LUANY GALDEANO
BRASÍLIA, DF (FOLHAPRESS)
Alguns servidores públicos chegam a receber até R$ 44 mil em gratificações extras em apenas um mês por participarem de atividades complementares como elaboração de provas e ministrar cursos.
Essas gratificações são destinadas aos profissionais que realizam tarefas como preparar exames para concursos ou dar aulas em oficinas. Com esses adicionais, o salário dos servidores pode ultrapassar o teto constitucional de R$ 46 mil.
Em 2024, o governo federal desembolsou R$ 55 milhões com essas gratificações. De acordo com dados do Ministério da Gestão e da Inovação (MGI), obtidos via Lei de Acesso à Informação, cerca de 3,3% dos servidores ativos no ano anterior receberam esses benefícios, cujo valor médio foi de R$ 1.350.
Piragibe Tarragô, diplomata do Ministério das Relações Exteriores, recebeu uma gratificação de R$ 44 mil em dezembro por sua participação em bancas examinadoras que avaliaram teses e defesas orais. Com esse extra, o salário líquido dele foi de R$ 54 mil.
Já Caren Saccol, professora do Colégio Militar do Rio de Janeiro, ganhou R$ 41 mil como adicional por elaborar provas para o concurso de admissão da instituição. Juntando salário base, gratificação de fim de ano e um terço das férias, seu salário bruto chegou a R$ 82,8 mil, sendo o líquido R$ 62,8 mil.
Valéria da Luz, também do Colégio Militar, recebeu cerca de R$ 37,9 mil devido à sua participação no concurso da escola, resultando em um salário líquido de R$ 60,9 mil.
O MRE explicou que a gratificação para Piragibe foi concedida pela sua atuação como membro de banca em curso para diplomatas.
O Exército, que administra o Colégio Militar, informou que Caren Saccol e Valéria da Luz possuem mestrado e reconhecimento de competências, além de terem recebido 13º salário e férias com acréscimo naquele mês.
O valor das gratificações segue um decreto do MGI que determina um percentual do maior salário básico da administração pública federal, que é R$ 29.760,95, calculado por hora trabalhada nas atividades que dão direito ao adicional.
Esse percentual varia de 0,3% a 1,47%, dependendo da atividade, sendo maior para instrução em cursos de formação e menor para aplicação de provas.
Por exemplo, um professor universitário com doutorado que orienta uma tese em pós-graduação pode receber até 1,47% do maior salário básico por hora. Se ele dedicar 20 horas a essa função, pode receber R$ 8.749 ao final.
Cada órgão federal tem autonomia para estabelecer sua própria tabela de gratificações conforme seus objetivos e orçamento, respeitando o limite do decreto.

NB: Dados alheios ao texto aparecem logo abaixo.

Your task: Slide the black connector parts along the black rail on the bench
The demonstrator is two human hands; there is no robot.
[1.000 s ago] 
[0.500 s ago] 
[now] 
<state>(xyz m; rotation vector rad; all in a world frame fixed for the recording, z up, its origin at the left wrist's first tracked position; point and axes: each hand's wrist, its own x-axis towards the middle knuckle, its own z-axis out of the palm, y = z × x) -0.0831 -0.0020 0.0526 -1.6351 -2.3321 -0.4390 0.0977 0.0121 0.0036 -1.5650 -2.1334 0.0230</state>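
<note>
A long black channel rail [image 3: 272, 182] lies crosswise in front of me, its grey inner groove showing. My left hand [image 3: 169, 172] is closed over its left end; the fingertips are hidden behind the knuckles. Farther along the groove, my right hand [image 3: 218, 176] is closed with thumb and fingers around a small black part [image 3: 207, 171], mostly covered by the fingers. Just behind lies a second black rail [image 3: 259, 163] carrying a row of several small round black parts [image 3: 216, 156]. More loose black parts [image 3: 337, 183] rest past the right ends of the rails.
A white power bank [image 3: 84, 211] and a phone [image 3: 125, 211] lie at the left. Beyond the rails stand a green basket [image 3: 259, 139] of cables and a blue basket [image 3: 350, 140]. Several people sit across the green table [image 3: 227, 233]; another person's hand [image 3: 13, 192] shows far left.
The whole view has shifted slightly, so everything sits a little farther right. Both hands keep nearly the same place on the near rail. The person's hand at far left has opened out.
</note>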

Em 2023, foram gastos R$ 55 milhões em gratificações para servidores, incluindo professores universitários e agentes da Polícia Rodoviária Federal, que estão entre os que mais recebem esses adicionais.
Humberto Falcão Martins, professor de gestão pública na Fundação Dom Cabral, considera que essas gratificações podem ser vistas como um benefício extra indevido, já que algumas funções, como orientar teses, deveriam estar incluídas nas atribuições normais do cargo.
Segundo ele, no setor privado, a orientação é uma parte natural do trabalho e não gera adicionais. Ele vê essa prática no setor público como uma forma de aumentar a remuneração de servidores.
O MGI defende que o valor investido nas gratificações fortalece a capacitação e a troca de conhecimento entre servidores, contribuindo para um Estado mais eficiente e inovador.
A Controladoria-Geral da União (CGU) explicou que a gratificação de R$ 38 mil recebida por Kátia Sousa foi legal, referente à atuação como instrutora e facilitadora de oficinas durante cerca de 175 horas entre abril e setembro de 2024.
O Ministério do Trabalho afirmou que esses benefícios valorizam competências internas, citando o caso de Robson Mota, que recebeu R$ 37 mil por ministrar cursos no ministério durante 160 horas.
A Escola Nacional de Administração Pública (Enap) informou que a gratificação de quase R$ 37 mil paga a Isabelle França foi referente a um serviço profissional especializado para elaborar projeto pedagógico de um curso.
Paula Simões, servidora da Anvisa cedida à Agência Nacional de Mineração (ANM), recebeu quase R$ 35 mil por realizar atividades extraordinárias fora do horário regular de trabalho.
A Agência Nacional de Telecomunicações (Anatel) ressaltou que as gratificações são permitidas por lei desde que não prejudiquem as atribuições do cargo, e que os servidores que mais receberam estavam cedidos a outros órgãos.
O Ministério do Planejamento disse que a gratificação de R$ 33 mil paga a Luiz Guilherme Henriques no ano passado foi por atividades da Enap no curso de formação de Analista de Planejamento e Orçamento.